* _Work instruction_:
Everything from the line containing "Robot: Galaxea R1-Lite" to the last line of the listing below, inclusive, is what you should output, exactly as it appears.

* _Provided data_:

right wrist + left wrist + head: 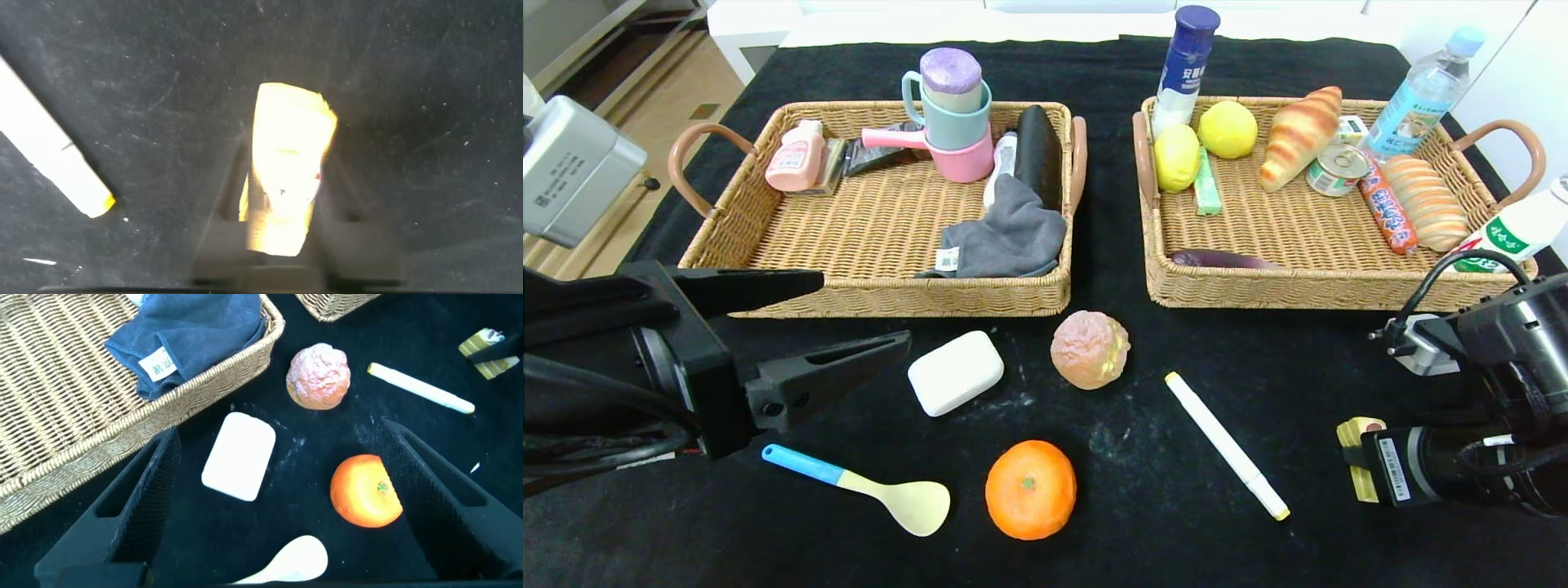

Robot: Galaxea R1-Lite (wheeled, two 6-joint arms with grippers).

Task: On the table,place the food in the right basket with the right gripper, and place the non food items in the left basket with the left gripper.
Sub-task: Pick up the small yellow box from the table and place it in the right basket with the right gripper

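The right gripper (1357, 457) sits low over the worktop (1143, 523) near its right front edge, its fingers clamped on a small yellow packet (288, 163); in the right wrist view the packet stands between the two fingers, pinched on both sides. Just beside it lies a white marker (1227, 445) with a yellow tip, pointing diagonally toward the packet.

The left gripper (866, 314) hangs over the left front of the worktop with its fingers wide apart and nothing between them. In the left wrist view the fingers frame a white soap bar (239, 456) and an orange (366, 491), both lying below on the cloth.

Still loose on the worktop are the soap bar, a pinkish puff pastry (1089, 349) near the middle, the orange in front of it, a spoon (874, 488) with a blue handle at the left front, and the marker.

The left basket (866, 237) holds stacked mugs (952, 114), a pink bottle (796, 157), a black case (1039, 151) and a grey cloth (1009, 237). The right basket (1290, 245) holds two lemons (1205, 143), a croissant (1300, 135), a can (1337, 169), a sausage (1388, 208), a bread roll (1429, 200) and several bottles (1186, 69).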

* _Output of the task_:
Robot: Galaxea R1-Lite (wheeled, two 6-joint arms with grippers).

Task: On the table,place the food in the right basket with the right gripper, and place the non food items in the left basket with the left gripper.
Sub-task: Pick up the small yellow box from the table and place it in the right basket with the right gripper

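The right gripper (1357, 457) sits low over the worktop (1143, 523) near its right front edge, its fingers clamped on a small yellow packet (288, 163); in the right wrist view the packet stands between the two fingers, pinched on both sides. Just beside it lies a white marker (1227, 445) with a yellow tip, pointing diagonally toward the packet.

The left gripper (866, 314) hangs over the left front of the worktop with its fingers wide apart and nothing between them. In the left wrist view the fingers frame a white soap bar (239, 456) and an orange (366, 491), both lying below on the cloth.

Still loose on the worktop are the soap bar, a pinkish puff pastry (1089, 349) near the middle, the orange in front of it, a spoon (874, 488) with a blue handle at the left front, and the marker.

The left basket (866, 237) holds stacked mugs (952, 114), a pink bottle (796, 157), a black case (1039, 151) and a grey cloth (1009, 237). The right basket (1290, 245) holds two lemons (1205, 143), a croissant (1300, 135), a can (1337, 169), a sausage (1388, 208), a bread roll (1429, 200) and several bottles (1186, 69).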

The exercise is done, with nothing left to add.